Le fameux JT (dont les activités en ligne sont maintenant gérées par MindGeek) utilise les tubes pour tester ses vidéos et ses sites et ça semble plutôt bien marcher, puisqu’il dit investir maintenant 200k$ par mois dans la prod. Est-ce un modèle à suivre pour Dorcel ?
Par forcément car sans ces tubes, combien de temps auraient-il mis pour se faire connaitre ? Nous n’avons pas la même problématique de notoriété ni même de stratégie que ces pure-players porno.

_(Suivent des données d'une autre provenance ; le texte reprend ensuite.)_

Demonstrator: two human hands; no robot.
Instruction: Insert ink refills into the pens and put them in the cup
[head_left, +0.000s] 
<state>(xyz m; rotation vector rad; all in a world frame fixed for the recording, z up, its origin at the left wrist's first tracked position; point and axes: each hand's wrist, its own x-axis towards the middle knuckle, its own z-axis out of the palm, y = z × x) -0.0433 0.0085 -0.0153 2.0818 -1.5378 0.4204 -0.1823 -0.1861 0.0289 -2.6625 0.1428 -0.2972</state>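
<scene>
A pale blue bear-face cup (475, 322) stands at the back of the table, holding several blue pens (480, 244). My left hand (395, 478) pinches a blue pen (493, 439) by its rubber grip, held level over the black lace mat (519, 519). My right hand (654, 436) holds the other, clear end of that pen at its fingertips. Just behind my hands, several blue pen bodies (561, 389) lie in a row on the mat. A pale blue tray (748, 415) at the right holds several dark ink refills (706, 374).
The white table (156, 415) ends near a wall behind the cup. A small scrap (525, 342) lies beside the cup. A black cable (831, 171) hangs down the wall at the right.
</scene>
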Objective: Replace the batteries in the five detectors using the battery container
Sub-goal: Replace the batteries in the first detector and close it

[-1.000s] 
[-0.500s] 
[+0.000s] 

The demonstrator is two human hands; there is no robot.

Le web n’est qu’une des nombreuses activités du groupe DORCEL : TV, VOD, Magazine, Boutique, Producteur TV… Comme tout groupe, nous faisons tout pour ne pas être dépendant d’une seule activité.

On estime qu’une partie du public est mur et prêt à payer pour un netflix du porn, pourquoi l’offre reste encore si petite ?
Contrairement au « mainstream », le public n’a pas l’impression de pirater en allant sur un tube. Pourtant cette audience enrichit certaines personnes qui n’investissent pas dans le contenu. Les internautes n’ont pas l’impression de voler avec cette consommation. Pourquoi payer alors que d’autres diffusent gratuitement ? S’ajoute à cela l’absence d’éducation par les médias. Contrairement à des Deezer ou des Netflix, il n’y aura pas de sujet sur le porno au 20h.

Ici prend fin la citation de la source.